// description
Design Thinking is a human-centered, iterative process with five stages: Empathize (understand the user), Define (articulate the core problem), Ideate (generate many possible solutions), Prototype (build rough representations), and Test (try prototypes with users and learn). The stages are not strictly linear; teams often loop back as they learn more. The method's strength is that it grounds innovation in actual human needs rather than assumptions.
// history
The intellectual roots trace to Herbert Simon's 1969 book The Sciences of the Artificial and to work by Robert McKim at Stanford in the 1970s. David Kelley, founder of IDEO, brought the methodology into mainstream business practice, and the Stanford d.school, which Kelley co-founded in 2005, became the primary teaching institution for the five-stage model. Tim Brown popularised it further through his 2008 Harvard Business Review article and 2009 book Change by Design.
// example
A KDP publisher developing a new planner for freelancers starts by Empathising: she interviews 10 freelancers about their current planning systems and watches two use their planners in real time. In Define, she identifies the core problem: freelancers don't struggle with task management, they struggle with financial uncertainty — they need to see income and work volume at the same time as their daily schedule. She Ideates around this specific problem, Prototypes a two-page weekly spread that integrates income tracking into the calendar view, Tests it with five freelancers, and discovers they love the income tracker but want it simplified to three metrics. The final product is genuinely different from every other freelancer planner on KDP because it was built from research, not assumption.
// katharyne's take
The Empathise stage is where most creators cut corners, and it's the most valuable stage of the entire process. Before you design your next planner or journal, talk to five real people in your target audience — not to ask them what they want (they'll describe something that already exists), but to understand what's frustrating them right now. The insight that changes your product is almost never the one you expected to find. Even a single 30-minute conversation can completely reframe what your product needs to be.
// creative uses
- Use the Empathise + Define stages specifically before a new KDP niche entry: post in a relevant Facebook group or Reddit community asking about people's current planning or journaling frustrations. Read 100 replies before designing a single page. The Define output — a one-sentence "people who [situation] need to [goal] but [barrier]" — becomes your entire listing strategy.
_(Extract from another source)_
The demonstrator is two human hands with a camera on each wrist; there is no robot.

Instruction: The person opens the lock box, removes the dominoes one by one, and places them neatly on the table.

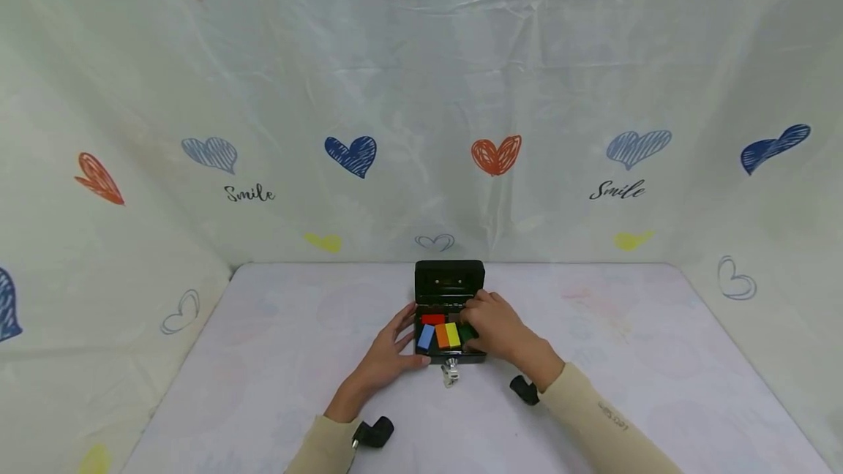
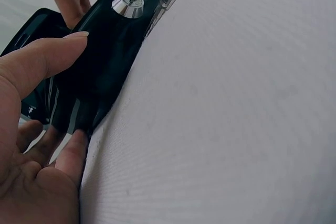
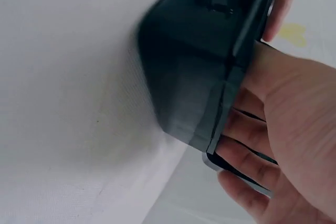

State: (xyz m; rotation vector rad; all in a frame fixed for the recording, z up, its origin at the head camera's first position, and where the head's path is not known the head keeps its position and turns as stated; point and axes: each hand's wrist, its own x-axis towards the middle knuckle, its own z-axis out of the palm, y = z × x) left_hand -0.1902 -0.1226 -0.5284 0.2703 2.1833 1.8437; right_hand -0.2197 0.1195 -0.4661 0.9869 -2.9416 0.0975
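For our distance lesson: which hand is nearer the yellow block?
Right. The right hand reaches into the box right of the yellow block; the left hand touches the box's left side.

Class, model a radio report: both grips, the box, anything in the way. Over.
Left grip touching left side of black box. Right grip over its right part, hold unclear. Lid up, colored blocks inside. Right end masked by that grip.

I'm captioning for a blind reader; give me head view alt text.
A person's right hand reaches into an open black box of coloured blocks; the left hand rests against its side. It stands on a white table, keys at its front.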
- Apply the Prototype + Test loop to Midjourney style development: generate 20 variations of a cover concept, share them in a Stories poll or in your email list, and treat the engagement data as your test results before committing to a full product line in that style.
- Run the full five stages as a one-week sprint before building any new digital course module. Day 1: talk to three students (Empathise). Day 2: define the one problem they all share (Define). Day 3: brainstorm 10 lesson formats (Ideate). Day 4: build a rough version of the best one (Prototype). Day 5: send it to five students for feedback (Test).
// quick actions
- Pick your next planned product and do the Empathise step before anything else: find three people in your target audience and ask them one question — "What's your biggest frustration with [product category] right now?" Record their exact words. Use those words in your listing copy. Buyers respond to language that mirrors their own.
- Write a Define statement for your current best-selling product: "People who [describe them] need to [their goal] but [the barrier your product removes]." If you can't write it clearly, your listing probably can't either — and that's your next optimisation target.
- Before your next Canva or Affinity Publisher session, spend 15 minutes in the Ideate stage: write down 10 possible layouts or product concepts without filtering. Bad ideas included. The tenth idea is often the most interesting, and it only appears because the obvious nine are already written down.
// prompt ideas
Walk me through the Design Thinking process for a new [KDP interior / Etsy digital product / online course] idea I have: [describe your idea]. Start by helping me design the Empathise stage — give me 5 questions to ask real people in my target audience, and explain what I should be listening for that I wouldn't get from just asking "what do you want?"
I've done some research on my target buyer for [product type]. Here's what I heard: [paste interview notes or review quotes]. Help me move from Empathise to Define — synthesise these insights into a single "point of view" problem statement in the format: "[buyer persona] needs a way to [goal] because [insight]." Then show me how this statement changes what I should build.
I'm in the Prototype and Test stage for [my product / course module / new feature]. Design a lean testing protocol I can run with 5 people this week — including what to show them, what to observe (not just ask), what a positive signal looks like, and what would tell me I need to go back to the Define stage and rethink the problem.